Le jugement entrepris est conforme à la loi. Le premier juge
devait en effet prononcer la faillite de la recourante en application de
l'article 171 LP, car lorsqu'il a rendu sa décision, il n'existait pas de
circonstances connues lui permettant de rejeter la requête ou d'ajourner sa
décision, selon les articles 172 à 173a LP.
4.
En vertu de l'article 174 al. 2 LP, l'autorité de recours
peut annuler le jugement de faillite lorsque le débiteur rend vraisemblable sa
solvabilité et qu'il établit par titre que la dette, intérêts et frais compris,
a été payée, que la totalité du montant à rembourser a été déposée auprès de
l'autorité judiciaire supérieure à l'intention du créancier ou que ce dernier a
retiré sa réquisition de faillite.
5.
En l’espèce, la recourante a versé auprès de l’office des
poursuites dans le délai de recours, en deux fois, la totalité du montant qui
reste dû concernant la poursuite [111].
6.
a) La jurisprudence (arrêt du TF du 31.05.2018 [5A_251/2018]

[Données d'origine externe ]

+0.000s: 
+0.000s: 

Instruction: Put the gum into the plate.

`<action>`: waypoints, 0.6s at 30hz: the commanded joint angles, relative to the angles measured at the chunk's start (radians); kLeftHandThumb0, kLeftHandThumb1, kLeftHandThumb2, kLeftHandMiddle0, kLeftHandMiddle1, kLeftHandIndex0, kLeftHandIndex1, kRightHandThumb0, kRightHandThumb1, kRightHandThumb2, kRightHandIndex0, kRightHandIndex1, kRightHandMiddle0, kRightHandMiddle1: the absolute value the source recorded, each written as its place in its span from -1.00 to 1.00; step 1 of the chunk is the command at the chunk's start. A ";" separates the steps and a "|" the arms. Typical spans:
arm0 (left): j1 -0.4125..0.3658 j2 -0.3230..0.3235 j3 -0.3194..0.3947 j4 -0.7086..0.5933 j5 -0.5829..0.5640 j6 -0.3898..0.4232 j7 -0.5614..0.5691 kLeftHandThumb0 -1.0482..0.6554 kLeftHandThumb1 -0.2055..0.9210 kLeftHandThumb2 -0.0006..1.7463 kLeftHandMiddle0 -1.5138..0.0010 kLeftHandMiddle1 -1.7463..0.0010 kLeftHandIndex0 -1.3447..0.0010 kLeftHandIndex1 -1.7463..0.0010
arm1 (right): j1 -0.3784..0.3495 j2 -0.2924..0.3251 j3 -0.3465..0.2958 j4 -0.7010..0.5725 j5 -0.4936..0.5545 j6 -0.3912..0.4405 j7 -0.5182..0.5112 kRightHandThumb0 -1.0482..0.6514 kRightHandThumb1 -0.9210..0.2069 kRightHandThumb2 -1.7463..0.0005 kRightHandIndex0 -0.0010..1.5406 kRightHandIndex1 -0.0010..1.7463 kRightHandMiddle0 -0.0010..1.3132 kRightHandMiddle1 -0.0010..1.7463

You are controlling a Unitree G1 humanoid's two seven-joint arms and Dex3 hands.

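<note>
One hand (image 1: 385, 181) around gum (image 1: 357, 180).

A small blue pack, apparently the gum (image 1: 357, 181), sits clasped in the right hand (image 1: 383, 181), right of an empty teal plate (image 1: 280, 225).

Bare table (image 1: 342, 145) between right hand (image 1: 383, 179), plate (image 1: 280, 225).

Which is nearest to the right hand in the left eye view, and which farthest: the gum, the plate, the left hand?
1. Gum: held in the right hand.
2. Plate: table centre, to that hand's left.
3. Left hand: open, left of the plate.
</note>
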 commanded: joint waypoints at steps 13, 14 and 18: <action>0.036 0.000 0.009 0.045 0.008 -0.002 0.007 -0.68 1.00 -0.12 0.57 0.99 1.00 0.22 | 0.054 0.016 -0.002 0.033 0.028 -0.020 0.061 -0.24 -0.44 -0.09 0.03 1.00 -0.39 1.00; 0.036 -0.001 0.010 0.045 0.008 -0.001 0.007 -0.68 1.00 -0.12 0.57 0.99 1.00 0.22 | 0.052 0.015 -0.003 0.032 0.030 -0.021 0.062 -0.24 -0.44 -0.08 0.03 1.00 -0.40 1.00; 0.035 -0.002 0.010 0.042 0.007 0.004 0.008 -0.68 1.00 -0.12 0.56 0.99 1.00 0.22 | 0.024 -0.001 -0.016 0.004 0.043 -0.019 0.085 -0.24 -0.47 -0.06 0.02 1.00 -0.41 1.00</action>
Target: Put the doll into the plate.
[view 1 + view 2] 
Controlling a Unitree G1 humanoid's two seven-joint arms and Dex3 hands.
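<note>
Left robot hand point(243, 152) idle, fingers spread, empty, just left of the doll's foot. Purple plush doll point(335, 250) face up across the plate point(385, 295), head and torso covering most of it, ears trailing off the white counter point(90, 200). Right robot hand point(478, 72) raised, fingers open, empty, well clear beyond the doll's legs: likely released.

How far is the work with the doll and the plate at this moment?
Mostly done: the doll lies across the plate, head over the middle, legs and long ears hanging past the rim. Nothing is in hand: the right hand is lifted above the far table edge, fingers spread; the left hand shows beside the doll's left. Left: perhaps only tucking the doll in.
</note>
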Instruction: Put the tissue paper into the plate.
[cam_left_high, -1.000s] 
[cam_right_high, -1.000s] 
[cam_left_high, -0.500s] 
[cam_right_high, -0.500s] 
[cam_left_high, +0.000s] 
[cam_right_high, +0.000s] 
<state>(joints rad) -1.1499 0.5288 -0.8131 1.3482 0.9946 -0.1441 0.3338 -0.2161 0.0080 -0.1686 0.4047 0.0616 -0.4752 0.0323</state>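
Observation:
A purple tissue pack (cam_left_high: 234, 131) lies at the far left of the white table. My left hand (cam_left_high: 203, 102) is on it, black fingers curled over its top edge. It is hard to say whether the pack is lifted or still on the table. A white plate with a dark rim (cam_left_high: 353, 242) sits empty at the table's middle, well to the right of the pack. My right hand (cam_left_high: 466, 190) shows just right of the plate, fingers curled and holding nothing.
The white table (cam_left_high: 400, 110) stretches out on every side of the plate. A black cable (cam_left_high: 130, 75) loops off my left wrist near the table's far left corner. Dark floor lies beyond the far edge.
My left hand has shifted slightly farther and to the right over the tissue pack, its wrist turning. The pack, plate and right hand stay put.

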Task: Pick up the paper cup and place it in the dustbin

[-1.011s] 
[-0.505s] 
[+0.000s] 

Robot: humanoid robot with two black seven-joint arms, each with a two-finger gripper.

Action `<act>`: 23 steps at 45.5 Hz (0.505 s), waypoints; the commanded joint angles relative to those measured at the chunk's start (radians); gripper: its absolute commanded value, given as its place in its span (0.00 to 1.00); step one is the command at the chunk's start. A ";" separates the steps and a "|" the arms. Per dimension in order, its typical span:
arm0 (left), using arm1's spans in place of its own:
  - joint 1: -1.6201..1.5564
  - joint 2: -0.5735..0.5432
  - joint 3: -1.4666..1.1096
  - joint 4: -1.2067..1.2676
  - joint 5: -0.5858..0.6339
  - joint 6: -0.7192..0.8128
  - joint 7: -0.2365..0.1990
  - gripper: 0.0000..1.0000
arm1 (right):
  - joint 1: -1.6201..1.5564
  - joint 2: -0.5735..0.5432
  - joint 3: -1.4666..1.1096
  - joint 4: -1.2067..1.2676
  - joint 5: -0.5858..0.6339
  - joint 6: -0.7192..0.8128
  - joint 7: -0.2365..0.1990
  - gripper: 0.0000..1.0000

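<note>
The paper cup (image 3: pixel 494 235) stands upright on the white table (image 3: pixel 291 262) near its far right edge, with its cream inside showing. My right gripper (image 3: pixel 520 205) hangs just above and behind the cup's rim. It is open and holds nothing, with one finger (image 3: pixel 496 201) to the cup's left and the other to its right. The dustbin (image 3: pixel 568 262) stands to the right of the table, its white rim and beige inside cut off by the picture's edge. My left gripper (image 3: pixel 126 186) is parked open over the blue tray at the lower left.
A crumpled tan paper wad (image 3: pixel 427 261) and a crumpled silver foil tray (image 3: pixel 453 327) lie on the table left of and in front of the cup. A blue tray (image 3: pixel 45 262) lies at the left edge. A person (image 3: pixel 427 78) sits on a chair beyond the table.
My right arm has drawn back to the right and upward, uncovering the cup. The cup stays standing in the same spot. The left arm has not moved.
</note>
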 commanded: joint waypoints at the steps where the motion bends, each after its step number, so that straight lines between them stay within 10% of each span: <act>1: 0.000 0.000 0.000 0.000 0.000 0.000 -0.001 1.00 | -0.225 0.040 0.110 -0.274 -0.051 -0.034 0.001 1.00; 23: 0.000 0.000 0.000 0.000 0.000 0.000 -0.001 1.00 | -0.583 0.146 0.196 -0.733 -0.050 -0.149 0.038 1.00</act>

cons. 3.1, avec des références à la jurisprudence antérieure) rappelle que
c'est le débiteur qui doit rendre sa solvabilité vraisemblable ; il
n'appartient pas à l'autorité de recours de rechercher d'office des moyens de
preuve idoines. La solvabilité, au sens de l'article 174 al. 2 LP, se définit
par opposition à l'insolvabilité au sens de l'article 191 LP ; elle consiste en
la capacité du débiteur de disposer de liquidités suffisantes pour payer ses
dettes échues et peut aussi être présente si cette capacité fait temporairement
défaut, pour autant que des indices d'amélioration de la situation à court
terme existent. Si le débiteur doit seulement rendre vraisemblable et non
prouver sa solvabilité, il ne peut se contenter de simples allégations, mais
doit fournir des indices concrets tels que récépissés de paiements,
justificatifs des moyens financiers (avoirs en banque, crédit bancaire) à sa
disposition, liste des débiteurs, extrait du registre des poursuites, comptes
annuels récents, bilan intermédiaire, etc. En plus de ces documents, le
poursuivi doit établir qu'aucune requête de faillite dans une poursuite
ordinaire ou dans une poursuite pour effets de change n'est pendante contre lui
et qu'aucune poursuite exécutoire n'est en cours. L'extrait du registre des
poursuites constitue un document indispensable pour évaluer la solvabilité du
failli. La condition selon laquelle le débiteur doit rendre vraisemblable sa
solvabilité ne doit pas être soumise à des exigences trop sévères ; il suffit
que la solvabilité apparaisse plus probable que l'insolvabilité, en particulier
lorsque la viabilité de l'entreprise ne saurait être déniée d'emblée.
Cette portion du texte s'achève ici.